The move was essentially about the BBC’s desire to streamline the heads of channels into one role, and the decision to make Moore Controller of TV Channels and iPlayer was the result of a two-horse race. Nobody else was interviewed, according to sources.

“The aim is simplicity – in structure, commissioning and having a united view across channels,” added the source of the new post, which essentially sees Moore in charge of more than £1bn worth of BBC commissioning money.

Prior to this massive change, the heads of comedy, entertainment, factual and drama took ideas from independent producers and the in-house production teams and pitched them to a channel controller – whether it was BBC1, BBC2, BBC3 or BBC4 – who decided if they wanted them.

Now Charlotte Moore will be the controller for all the main channels and the thinking is that she will be able to look at ideas and see where they may best fit. Something that might have been turned down by a BBC2 controller could in fact find a place on BBC4 or even the online BBC3, so the idea goes. The hope is she will have a greater oversight and strategic command.

“A project pitched as a BBC1 comedy could have a potentially better fit as part of a BBC4 season that, for example, Charlotte may be thinking about for the following autumn,” added another source. “That’s the general idea.”

Moore’s boss is the Director of Television, who is answerable in turn to Director General Tony Hall. Director of Television was the post departed by Danny Cohen last October – not yet filled and currently taken by entertainment controller Mark Linsey in an acting capacity. I have been assured that this job will remain.

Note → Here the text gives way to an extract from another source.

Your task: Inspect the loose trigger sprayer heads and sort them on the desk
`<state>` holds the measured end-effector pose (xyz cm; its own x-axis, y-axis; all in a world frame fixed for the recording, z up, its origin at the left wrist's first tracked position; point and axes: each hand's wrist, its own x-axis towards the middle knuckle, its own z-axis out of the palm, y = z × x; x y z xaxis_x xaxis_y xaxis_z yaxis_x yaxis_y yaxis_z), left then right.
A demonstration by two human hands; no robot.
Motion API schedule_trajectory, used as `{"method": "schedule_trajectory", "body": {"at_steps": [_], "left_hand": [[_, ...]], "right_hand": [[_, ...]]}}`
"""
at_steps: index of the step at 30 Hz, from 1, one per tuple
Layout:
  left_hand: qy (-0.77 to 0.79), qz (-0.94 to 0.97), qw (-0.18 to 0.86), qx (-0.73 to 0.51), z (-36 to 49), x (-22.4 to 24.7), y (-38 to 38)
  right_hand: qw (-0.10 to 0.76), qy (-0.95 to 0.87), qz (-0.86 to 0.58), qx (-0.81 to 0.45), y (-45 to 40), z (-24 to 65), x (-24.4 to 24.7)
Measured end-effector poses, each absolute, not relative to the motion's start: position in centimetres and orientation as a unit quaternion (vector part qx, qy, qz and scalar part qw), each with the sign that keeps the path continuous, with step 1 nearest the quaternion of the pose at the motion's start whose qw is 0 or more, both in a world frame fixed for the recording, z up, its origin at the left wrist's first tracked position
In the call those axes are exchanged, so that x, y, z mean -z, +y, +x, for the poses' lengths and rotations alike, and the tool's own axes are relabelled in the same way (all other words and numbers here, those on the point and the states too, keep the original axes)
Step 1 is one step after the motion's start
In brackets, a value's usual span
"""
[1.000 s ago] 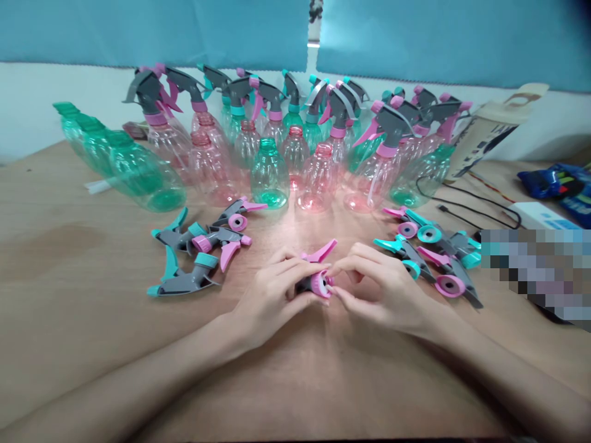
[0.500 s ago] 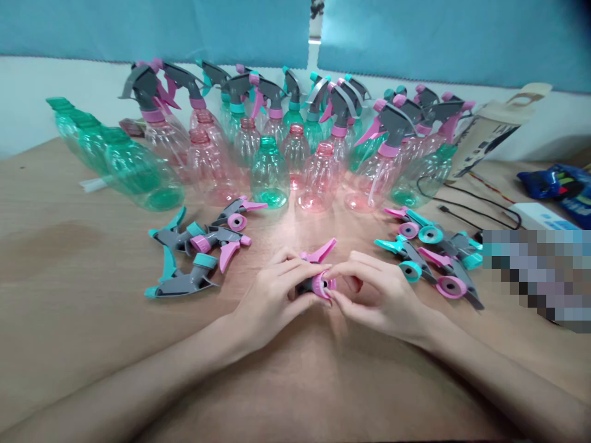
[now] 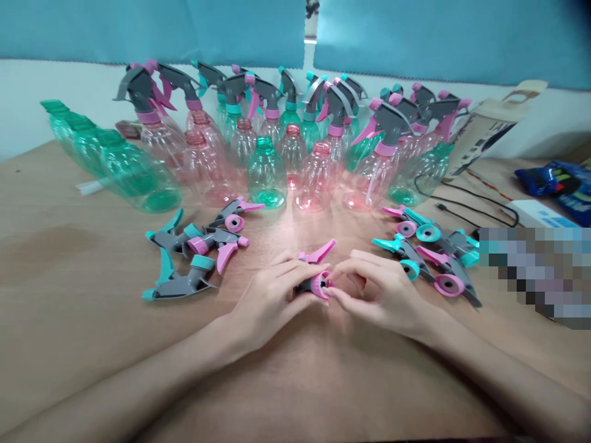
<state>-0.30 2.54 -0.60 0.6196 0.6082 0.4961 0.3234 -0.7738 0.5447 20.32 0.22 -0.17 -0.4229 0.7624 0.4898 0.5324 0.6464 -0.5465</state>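
My left hand (image 3: 277,289) is wrapped round a grey and pink spray head (image 3: 318,284), whose pink collar opening faces right and whose pink trigger points up and away. The thumb and index finger of my right hand (image 3: 381,292) are pinched at the collar's opening; whether they hold a small part there is hidden. Left of my hands lie several loose spray heads, among them a grey and teal one (image 3: 184,284). More lie to the right, including a grey and pink one (image 3: 455,280).
Behind my hands stand rows of bottles, some bare-necked like the green bottle (image 3: 266,175), others fitted with spray heads. Leaning green bottles (image 3: 138,178) are at the left. A black cable (image 3: 480,192), a beige carton (image 3: 489,135) and a blue packet (image 3: 561,184) are at the right.
The whole view has shifted slightly. My right fingertips have moved a little at the collar's opening, and the dark hole inside shows more clearly. My left hand keeps its hold.
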Motion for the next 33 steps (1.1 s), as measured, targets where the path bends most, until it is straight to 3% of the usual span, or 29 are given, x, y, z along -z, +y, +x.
{"method": "schedule_trajectory", "body": {"at_steps": [14,25,33], "left_hand": [[0.271,0.87,0.237,-0.336,0.0,0.6,2.5],[0.275,0.872,0.231,-0.332,-0.3,0.7,2.6],[0.306,0.834,0.36,-0.285,-0.1,0.2,2.3]], "right_hand": [[0.394,-0.827,-0.371,-0.153,0.1,19.6,0.7],[0.341,-0.831,-0.422,-0.12,-0.3,20.0,-0.2],[0.328,-0.849,-0.396,-0.121,-0.3,20.6,-1.0]]}}
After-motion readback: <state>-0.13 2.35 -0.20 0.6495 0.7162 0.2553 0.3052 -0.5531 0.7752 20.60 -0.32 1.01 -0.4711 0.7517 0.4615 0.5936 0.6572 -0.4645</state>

Meanwhile, Damian Kavanagh, boss of the soon-to-be-online BBC3 will be unaffected by the changes, at least in the sense that he will still be called Controller.

Shillinglaw is leaving, which will save some money (her annual salary was £227,800). But Moore (total remuneration £268,800) will be getting more in the next pay review. This reorganisation, however, is “less about efficiency and saving money”, say sources, and more about that streamlining of the commissioning process – although the Corporation does hope it will generate longer-term savings by bringing the channel teams together.

Shillinglaw’s departure is news in itself, though, and quite a seismic event for the BBC. She leaves on 26th January, with her plans still unclear. A factual specialist (she used to run science programmes) she was a highly capable, smart, well-liked and colourful controller of BBC2, who spoke in interviews of her desire for the channel to be bolder – or as she put it “to show its knickers a bit more”.

She certainly did this - with one of her achievements being to bring comedy at 9pm much more to the fore of her channel with successful shows including transgender comedy Boy Meets Girl, Danny Baker's Cradle to Grave and Inside No. 9.

Moore, something of a more measured figure according to those who know them both, is also highly popular and respected at the BBC.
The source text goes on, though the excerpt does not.